*Aim of the exercise*.
Work through the listing below and give again exactly the lines from the one with "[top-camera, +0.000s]" to the one with "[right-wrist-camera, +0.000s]", both ends included. All other lines and all pictures stay out.

*Data supplied*.
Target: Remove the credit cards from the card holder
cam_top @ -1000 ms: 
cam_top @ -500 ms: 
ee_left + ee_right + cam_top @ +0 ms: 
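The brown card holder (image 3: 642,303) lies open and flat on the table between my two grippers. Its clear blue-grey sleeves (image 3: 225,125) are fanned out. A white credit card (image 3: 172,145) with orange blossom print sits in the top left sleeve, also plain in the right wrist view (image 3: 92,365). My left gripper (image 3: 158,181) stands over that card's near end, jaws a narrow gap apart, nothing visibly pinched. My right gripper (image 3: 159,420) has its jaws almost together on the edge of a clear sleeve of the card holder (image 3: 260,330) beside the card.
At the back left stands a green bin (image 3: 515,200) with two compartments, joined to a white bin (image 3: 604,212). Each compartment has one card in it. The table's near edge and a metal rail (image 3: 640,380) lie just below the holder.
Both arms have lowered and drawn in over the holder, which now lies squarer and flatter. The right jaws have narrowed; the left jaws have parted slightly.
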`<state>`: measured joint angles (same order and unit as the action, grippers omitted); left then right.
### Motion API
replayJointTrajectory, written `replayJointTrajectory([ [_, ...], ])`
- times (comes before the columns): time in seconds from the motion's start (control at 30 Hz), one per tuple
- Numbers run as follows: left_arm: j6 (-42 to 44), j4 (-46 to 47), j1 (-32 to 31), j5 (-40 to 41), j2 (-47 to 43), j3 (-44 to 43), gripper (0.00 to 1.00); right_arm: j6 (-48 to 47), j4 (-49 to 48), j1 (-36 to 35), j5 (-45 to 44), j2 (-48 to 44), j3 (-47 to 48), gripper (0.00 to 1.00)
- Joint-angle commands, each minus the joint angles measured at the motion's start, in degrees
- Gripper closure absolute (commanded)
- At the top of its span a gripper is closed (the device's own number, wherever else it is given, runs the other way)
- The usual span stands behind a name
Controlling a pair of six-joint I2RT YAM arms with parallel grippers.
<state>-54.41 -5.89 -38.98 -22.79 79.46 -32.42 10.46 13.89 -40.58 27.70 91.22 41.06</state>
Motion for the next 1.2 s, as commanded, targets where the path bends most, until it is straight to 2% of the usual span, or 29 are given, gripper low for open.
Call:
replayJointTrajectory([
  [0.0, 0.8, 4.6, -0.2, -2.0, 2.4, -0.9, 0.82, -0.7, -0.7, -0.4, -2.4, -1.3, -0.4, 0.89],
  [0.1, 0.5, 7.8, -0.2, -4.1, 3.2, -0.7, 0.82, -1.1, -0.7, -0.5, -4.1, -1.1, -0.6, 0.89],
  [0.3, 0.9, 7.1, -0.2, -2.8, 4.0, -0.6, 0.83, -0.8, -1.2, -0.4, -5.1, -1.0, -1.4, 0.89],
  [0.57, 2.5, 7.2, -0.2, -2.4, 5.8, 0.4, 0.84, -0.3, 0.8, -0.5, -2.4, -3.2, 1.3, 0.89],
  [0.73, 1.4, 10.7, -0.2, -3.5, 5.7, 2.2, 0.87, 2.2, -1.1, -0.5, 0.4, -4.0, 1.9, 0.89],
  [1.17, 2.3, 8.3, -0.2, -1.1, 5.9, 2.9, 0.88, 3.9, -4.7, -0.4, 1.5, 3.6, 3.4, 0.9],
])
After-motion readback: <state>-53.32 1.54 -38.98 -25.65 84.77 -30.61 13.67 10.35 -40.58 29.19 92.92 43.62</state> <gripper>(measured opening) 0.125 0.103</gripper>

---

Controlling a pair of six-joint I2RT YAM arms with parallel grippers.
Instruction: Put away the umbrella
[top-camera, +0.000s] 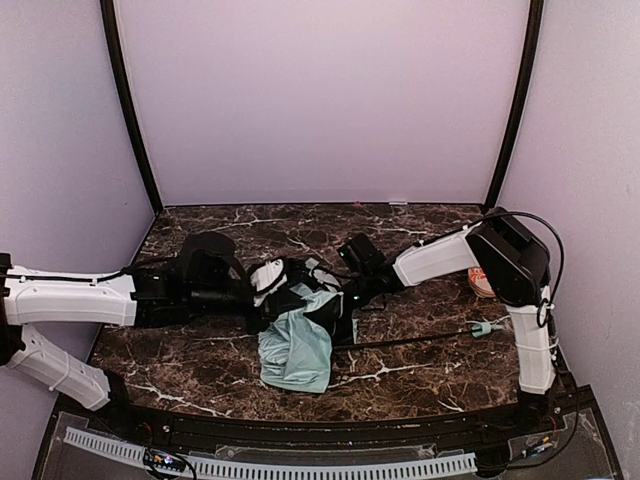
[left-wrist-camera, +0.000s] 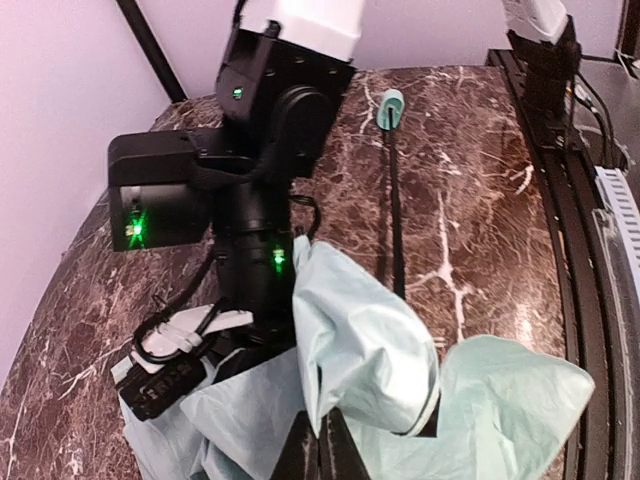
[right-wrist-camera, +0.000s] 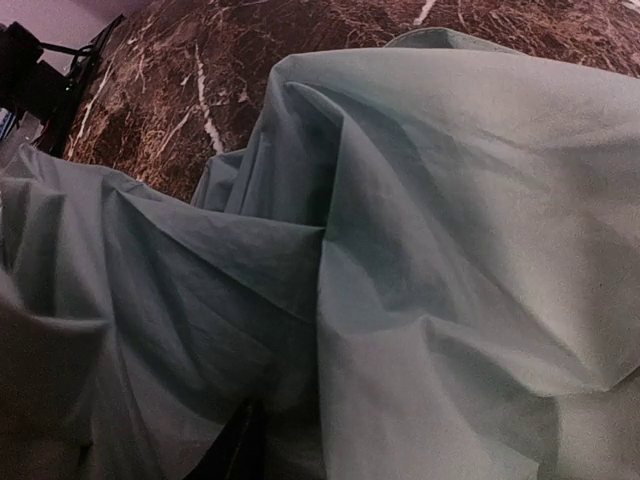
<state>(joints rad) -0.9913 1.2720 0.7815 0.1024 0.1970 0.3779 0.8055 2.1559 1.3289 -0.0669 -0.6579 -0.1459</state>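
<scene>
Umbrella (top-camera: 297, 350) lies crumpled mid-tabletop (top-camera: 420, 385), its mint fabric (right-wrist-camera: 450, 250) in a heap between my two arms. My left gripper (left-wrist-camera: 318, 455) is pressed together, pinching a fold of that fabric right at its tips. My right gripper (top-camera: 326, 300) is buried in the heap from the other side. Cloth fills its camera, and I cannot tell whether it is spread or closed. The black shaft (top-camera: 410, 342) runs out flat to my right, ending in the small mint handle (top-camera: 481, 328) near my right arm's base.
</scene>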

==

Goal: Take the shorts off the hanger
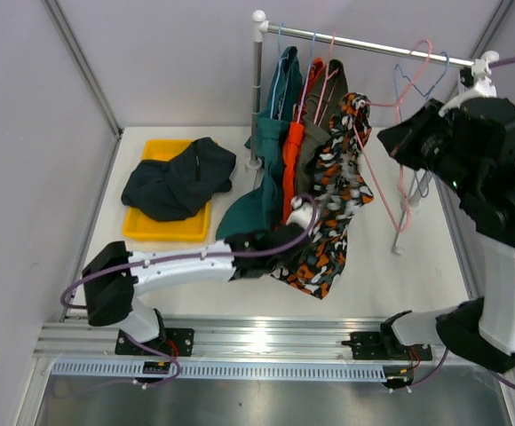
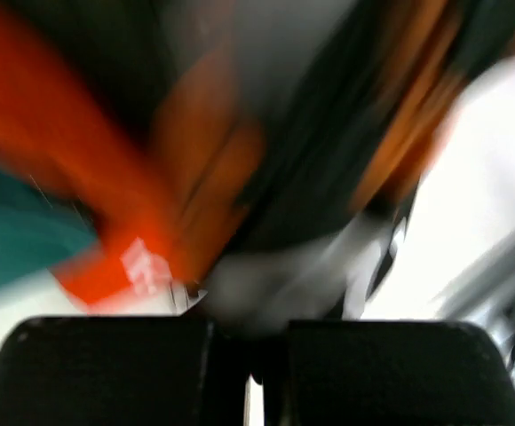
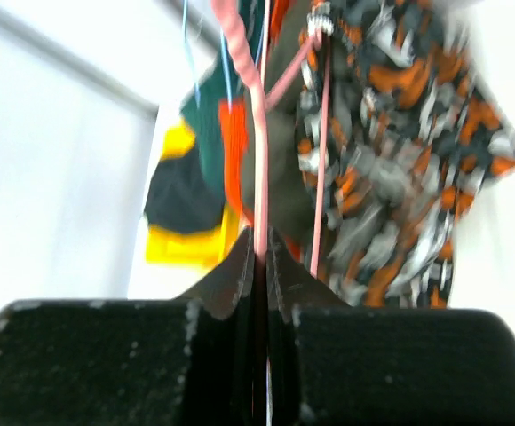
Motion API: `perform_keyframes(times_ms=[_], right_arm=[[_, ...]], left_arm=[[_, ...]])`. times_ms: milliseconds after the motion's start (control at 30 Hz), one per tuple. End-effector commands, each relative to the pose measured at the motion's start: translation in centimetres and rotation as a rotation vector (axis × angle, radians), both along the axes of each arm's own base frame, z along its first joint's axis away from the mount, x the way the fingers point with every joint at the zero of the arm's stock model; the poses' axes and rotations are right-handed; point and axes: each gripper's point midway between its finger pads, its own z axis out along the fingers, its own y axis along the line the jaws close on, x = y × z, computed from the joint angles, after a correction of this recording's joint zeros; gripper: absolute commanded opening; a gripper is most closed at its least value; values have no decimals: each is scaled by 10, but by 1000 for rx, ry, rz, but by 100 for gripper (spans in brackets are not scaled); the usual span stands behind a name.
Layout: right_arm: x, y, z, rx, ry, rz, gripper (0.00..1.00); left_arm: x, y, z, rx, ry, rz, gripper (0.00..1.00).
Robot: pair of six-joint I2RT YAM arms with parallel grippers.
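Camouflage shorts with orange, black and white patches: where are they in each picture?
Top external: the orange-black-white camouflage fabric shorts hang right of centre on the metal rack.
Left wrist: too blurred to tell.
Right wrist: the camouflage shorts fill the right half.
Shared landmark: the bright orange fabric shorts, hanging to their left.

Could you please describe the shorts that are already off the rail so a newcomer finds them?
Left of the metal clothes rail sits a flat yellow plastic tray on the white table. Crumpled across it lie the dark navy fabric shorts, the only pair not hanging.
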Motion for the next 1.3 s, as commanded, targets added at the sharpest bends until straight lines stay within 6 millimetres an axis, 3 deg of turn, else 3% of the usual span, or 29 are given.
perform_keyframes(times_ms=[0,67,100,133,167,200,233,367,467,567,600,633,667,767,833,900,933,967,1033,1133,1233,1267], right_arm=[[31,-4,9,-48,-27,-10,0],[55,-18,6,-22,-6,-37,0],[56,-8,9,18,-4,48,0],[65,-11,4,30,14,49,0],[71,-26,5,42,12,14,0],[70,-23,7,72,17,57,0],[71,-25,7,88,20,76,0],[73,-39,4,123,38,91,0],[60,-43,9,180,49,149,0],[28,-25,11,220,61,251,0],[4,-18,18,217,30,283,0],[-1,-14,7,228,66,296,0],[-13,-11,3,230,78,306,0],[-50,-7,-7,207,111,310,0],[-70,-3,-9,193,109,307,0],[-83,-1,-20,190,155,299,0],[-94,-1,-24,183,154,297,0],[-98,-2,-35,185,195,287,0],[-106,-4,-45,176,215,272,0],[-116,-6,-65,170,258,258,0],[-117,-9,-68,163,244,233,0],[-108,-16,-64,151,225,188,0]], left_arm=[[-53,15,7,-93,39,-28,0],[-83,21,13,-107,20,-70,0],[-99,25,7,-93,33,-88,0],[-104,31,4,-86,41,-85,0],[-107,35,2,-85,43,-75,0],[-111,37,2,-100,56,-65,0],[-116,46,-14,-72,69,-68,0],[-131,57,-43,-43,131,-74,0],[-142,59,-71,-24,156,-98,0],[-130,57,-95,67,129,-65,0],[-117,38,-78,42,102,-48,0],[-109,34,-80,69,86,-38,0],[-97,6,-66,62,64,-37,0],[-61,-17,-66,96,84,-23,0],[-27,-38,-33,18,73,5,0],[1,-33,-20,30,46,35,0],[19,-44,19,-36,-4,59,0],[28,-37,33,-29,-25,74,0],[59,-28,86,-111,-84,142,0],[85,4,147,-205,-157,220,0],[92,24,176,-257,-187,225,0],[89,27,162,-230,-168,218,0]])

*Solution to this task*.
[top-camera, +0.000s] 
[left-wrist-camera, +0.000s] 
[right-wrist-camera, +0.000s] 

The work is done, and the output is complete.